EXERCISE: An exact copy of the listing is required, with its pictures removed.

- - - - -

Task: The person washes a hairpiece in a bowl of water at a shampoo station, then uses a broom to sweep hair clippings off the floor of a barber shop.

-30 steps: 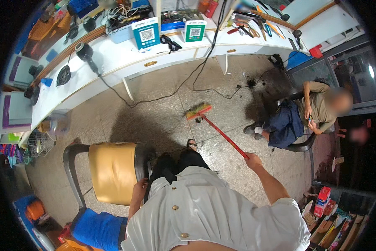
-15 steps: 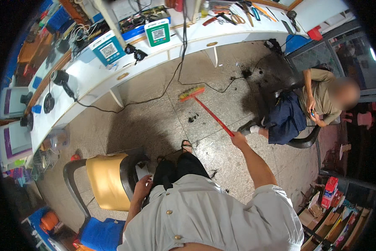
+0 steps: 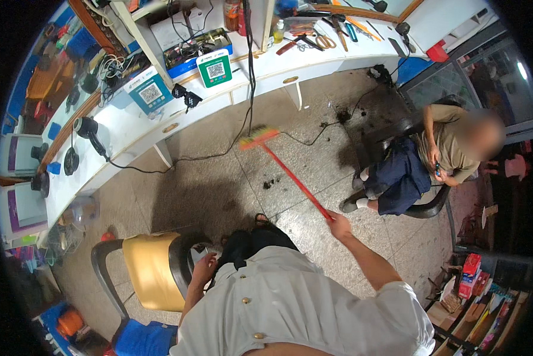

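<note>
My right hand [image 3: 339, 225] is closed round the end of a red broom handle. The broom [image 3: 296, 183] slants away to the left, its yellow-green bristle head [image 3: 259, 137] down at the floor beside a black cord. Between the head and my feet lie dark hair clippings [image 3: 270, 184]. My left hand [image 3: 205, 266] is low by the chair's dark armrest, fingers curled at the edge of a pale flat thing [image 3: 197, 254]. That thing is mostly hidden, and I cannot make out its kind.
A yellow-backed chair [image 3: 151, 271] stands at my left, with a blue cloth [image 3: 143, 339] near it. A seated person [image 3: 450, 139] is at the right, feet on the tiles. Ahead curves a white counter [image 3: 124, 133] with a hair dryer [image 3: 88, 132]; its cord [image 3: 201, 159] crosses the floor. More clippings [image 3: 342, 115] lie farther off.
The broom head has shifted left and a little nearer, up to the cord. My right hand has moved slightly nearer. The seated person's feet show more, and my left hand stays by the chair.
</note>
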Demonstrator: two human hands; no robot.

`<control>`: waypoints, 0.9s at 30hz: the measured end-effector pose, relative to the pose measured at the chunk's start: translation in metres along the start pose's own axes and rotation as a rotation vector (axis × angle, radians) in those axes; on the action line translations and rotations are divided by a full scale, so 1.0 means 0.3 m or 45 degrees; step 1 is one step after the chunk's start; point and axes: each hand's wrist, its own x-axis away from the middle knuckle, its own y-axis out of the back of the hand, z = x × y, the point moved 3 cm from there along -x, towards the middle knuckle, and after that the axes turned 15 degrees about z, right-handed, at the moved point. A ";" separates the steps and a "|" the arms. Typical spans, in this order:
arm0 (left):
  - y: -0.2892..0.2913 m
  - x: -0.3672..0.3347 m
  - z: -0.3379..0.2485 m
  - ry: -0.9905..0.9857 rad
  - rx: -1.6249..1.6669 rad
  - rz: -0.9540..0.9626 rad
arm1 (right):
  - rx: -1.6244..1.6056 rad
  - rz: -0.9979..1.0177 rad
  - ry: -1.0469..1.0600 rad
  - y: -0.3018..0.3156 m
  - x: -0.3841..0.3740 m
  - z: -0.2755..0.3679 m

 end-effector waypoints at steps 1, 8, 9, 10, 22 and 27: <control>0.001 -0.002 -0.004 -0.017 -0.004 -0.009 | -0.033 -0.030 0.095 -0.020 -0.052 0.087; -0.065 -0.034 0.204 -0.049 0.055 -0.025 | -0.082 -0.096 0.361 -0.020 -0.103 0.425; -0.071 -0.035 0.227 -0.049 0.056 -0.030 | -0.079 -0.082 0.347 -0.027 -0.103 0.406; -0.075 -0.041 0.235 -0.051 0.059 -0.034 | -0.072 -0.071 0.331 -0.032 -0.106 0.383; -0.064 -0.012 0.225 -0.021 -0.032 -0.025 | -0.347 -0.021 -0.185 -0.165 0.006 -0.016; -0.091 0.019 0.239 0.062 0.044 0.061 | -0.207 -0.290 -0.354 -0.083 -0.174 -0.156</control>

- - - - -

SOLUTION FOR THIS EXERCISE:
Task: The person washes a hairpiece in a bowl of water at a shampoo station, then uses a broom to sweep hair clippings off the floor of a barber shop.

-30 steps: 
-15 steps: 
+0 steps: 

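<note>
My right hand [image 3: 339, 225] is closed round the end of a red broom handle. The broom [image 3: 296, 183] slants away to the left, its yellow-green bristle head [image 3: 259, 137] down at the floor beside a black cord. Between the head and my feet lie dark hair clippings [image 3: 270, 184]. My left hand [image 3: 205, 266] is low by the chair's dark armrest, fingers curled at the edge of a pale flat thing [image 3: 197, 254]. That thing is mostly hidden, and I cannot make out its kind.
A yellow-backed chair [image 3: 151, 271] stands at my left, with a blue cloth [image 3: 143, 339] near it. A seated person [image 3: 450, 139] is at the right, feet on the tiles. Ahead curves a white counter [image 3: 124, 133] with a hair dryer [image 3: 88, 132]; its cord [image 3: 201, 159] crosses the floor. More clippings [image 3: 342, 115] lie farther off.
The broom head has shifted left and a little nearer, up to the cord. My right hand has moved slightly nearer. The seated person's feet show more, and my left hand stays by the chair.
</note>
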Demonstrator: two human hands; no robot.

`<control>`: waypoints, 0.9s at 30hz: the measured end-effector pose, relative to the pose measured at the chunk's start: translation in metres along the start pose's own axes and rotation as a rotation vector (axis × angle, radians) in those axes; on the action line translations and rotations are divided by a full scale, so 1.0 means 0.3 m or 45 degrees; step 1 is one step after the chunk's start; point and axes: each hand's wrist, its own x-axis away from the middle knuckle, its own y-axis out of the back of the hand, z = x × y, the point moved 3 cm from there along -x, towards the middle knuckle, and after that the axes turned 15 degrees about z, right-handed, at the moved point. A ";" separates the steps and a "|" the arms. Typical spans, in this order:
arm0 (left):
  - y: -0.2892..0.2913 m
  - x: -0.3672..0.3347 m
  - z: -0.3379..0.2485 m
  - ry: -0.9905..0.9857 rad
  - rx: -1.6249..1.6669 rad
  - rz: -0.9540..0.9626 rad
arm1 (right):
  - rx: -1.6244..1.6056 rad
  - rz: -0.9979..1.0177 rad
  - ry: -1.0469..1.0600 rad
  - y: -0.3018..0.3156 m
  - x: -0.3841..0.3740 m
  - z: -0.2755..0.3679 m

 end-effector waypoints at steps 1, 8, 9, 10, 22 and 27: <control>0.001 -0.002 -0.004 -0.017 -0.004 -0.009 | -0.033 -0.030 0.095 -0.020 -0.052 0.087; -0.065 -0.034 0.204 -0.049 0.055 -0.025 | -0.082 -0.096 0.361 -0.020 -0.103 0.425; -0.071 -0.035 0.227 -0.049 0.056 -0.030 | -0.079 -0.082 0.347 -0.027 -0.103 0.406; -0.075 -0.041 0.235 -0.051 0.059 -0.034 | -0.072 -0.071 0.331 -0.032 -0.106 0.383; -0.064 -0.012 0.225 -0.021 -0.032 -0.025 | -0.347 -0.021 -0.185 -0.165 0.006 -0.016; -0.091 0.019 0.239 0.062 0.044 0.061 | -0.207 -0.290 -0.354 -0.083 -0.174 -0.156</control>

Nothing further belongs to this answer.